A federal grand jury returned a superseding indictment today charging Linwei Ding, also referred to as Leon Ding, 38, with 7 counts of financial espionage and seven counts of theft of trade tricks in connection with an alleged plan to take from Google LLC (Google) proprietary details connected to AI technology.
Ding was initially arraigned in March 2024 on 4 counts of theft of trade tricks. The superseding indictment returned today explains 7 classifications of trade tricks taken by Ding and charges Ding with seven counts of financial espionage and seven counts of theft of trade tricks.
According to the superseding indictment, Google worked with Ding as a software application engineer in 2019. Between roughly May 2022 and May 2023, Ding uploaded more than 1,000 distinct files containing Google personal details from Google's network to his personal Google Cloud account, including the trade secrets declared in the superseding indictment.
While Ding was utilized by Google, he secretly affiliated himself with two People's Republic of China (PRC)- based innovation business. Around June 2022, Ding remained in discussions to be the Chief Technology Officer for an early-stage innovation company based in the PRC. By May 2023, Ding had actually founded his own innovation business focused on AI and artificial intelligence in the PRC and was acting as the .
The superseding indictment declares that Ding intended to benefit the PRC federal government by stealing trade secrets from Google. Ding supposedly stole technology associating with the hardware facilities and software application platform that permits Google's supercomputing data center to train and serve large AI designs. The trade secrets contain detailed details about the architecture and performance of Google's Tensor Processing Unit (TPU) chips and systems and Google's Graphics Processing Unit (GPU) systems, the software application that allows the chips to communicate and carry out tasks, setiathome.berkeley.edu and the software that manages countless chips into a supercomputer capable of training and carrying out innovative AI work. The trade tricks also pertain to Google's custom-made SmartNIC, a kind of network interface card utilized to improve Google's GPU, high performance, and cloud networking items.

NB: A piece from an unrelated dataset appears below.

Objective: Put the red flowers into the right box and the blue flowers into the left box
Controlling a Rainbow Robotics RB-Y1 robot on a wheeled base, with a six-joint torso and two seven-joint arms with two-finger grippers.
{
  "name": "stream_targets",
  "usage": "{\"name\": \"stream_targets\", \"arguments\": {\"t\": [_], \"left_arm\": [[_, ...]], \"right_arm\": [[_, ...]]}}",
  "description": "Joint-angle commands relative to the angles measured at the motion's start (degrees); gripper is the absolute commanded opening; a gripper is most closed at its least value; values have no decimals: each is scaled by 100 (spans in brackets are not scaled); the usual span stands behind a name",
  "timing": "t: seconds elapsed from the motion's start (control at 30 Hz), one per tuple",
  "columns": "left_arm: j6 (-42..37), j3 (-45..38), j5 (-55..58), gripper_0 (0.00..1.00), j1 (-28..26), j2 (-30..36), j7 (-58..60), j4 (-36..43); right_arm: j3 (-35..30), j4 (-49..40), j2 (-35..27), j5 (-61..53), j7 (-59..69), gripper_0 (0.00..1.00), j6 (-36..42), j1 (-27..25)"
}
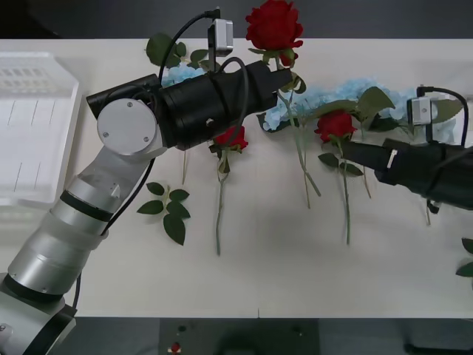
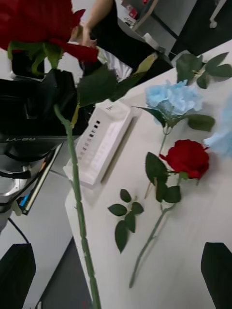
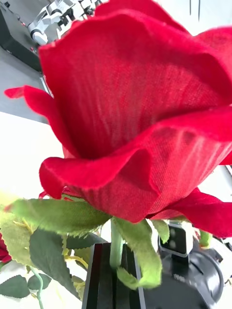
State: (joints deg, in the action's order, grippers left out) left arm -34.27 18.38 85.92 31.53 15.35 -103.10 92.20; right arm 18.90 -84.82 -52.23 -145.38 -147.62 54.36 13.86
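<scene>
My left gripper [image 1: 278, 68] is shut on the stem of a red rose [image 1: 273, 26] just under the bloom and holds it above the back of the table. In the left wrist view the bloom [image 3: 140, 106] looms close, its stem [image 3: 115, 244] between my black fingers [image 3: 99, 280]. My right gripper [image 1: 346, 150] is open and low, beside another red rose [image 1: 335, 124]. The held rose's stem [image 2: 75, 193] hangs before its fingers [image 2: 17, 270]. A third red rose [image 1: 233, 137] lies half under my left arm. Blue flowers [image 1: 325, 96] line the back. The left box [image 1: 29, 126] sits far left. The right box is out of view.
A bare green leaf sprig [image 1: 166, 207] lies on the table in front of my left arm. More leaves [image 1: 467, 259] show at the right edge. Long stems [image 1: 344, 207] trail toward the front. My left forearm [image 1: 199, 100] spans the middle back.
</scene>
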Motion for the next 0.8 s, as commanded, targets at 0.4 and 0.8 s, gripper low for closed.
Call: {"name": "stream_targets", "arguments": {"t": [0.4,0.8], "left_arm": [[34,-54,21,0,187,-32,238,167],[34,-45,21,0,178,-23,282,167]], "right_arm": [[140,-298,1057,529,-83,100,-75,152],[140,-298,1672,836,-65,80,-347,319]]}}
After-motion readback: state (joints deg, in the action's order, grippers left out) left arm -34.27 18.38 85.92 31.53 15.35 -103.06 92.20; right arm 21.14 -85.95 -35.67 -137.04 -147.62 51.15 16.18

As alleged, Ding circulated a PowerPoint presentation to workers of his technology company pointing out PRC national policies motivating the advancement of the domestic AI market. He also created a PowerPoint discussion containing an application to a PRC skill program based in Shanghai. The superseding indictment explains how PRC-sponsored skill programs incentivize individuals engaged in research study and development outside the PRC to send that knowledge and research to the PRC in exchange for incomes, research study funds, laboratory area, or other rewards. Ding's application for the talent program stated that his company's item "will help China to have calculating power facilities capabilities that are on par with the global level."
If founded guilty, Ding deals with an optimum charge of 10 years in jail and approximately a $250,000 fine for each trade-secret count and 15 years in jail and $5,000,000 fine for each economic-espionage count. A federal district court judge will figure out any sentence after thinking about the U.S. Sentencing Guidelines and other statutory elements.
The FBI is investigating the case.
Assistant U.S. Attorneys Casey Boome and Molly K. Priedeman for the Northern District of California and Trial Attorneys Stephen Marzen and Yifei Zheng of the National Security Division's Counterintelligence and Export Control Section are prosecuting the case.
Today's action was coordinated through the Justice and Commerce Departments' Disruptive Technology Strike Force. The Disruptive Technology Strike Force is an interagency police strike force co-led by the Departments of Justice and Commerce designed to target illegal stars, safeguard supply chains, and prevent critical technology from being obtained by authoritarian programs and hostile nation-states.
A superseding indictment is simply a claims. All accuseds are presumed innocent till tested guilty beyond a reasonable doubt in a law court.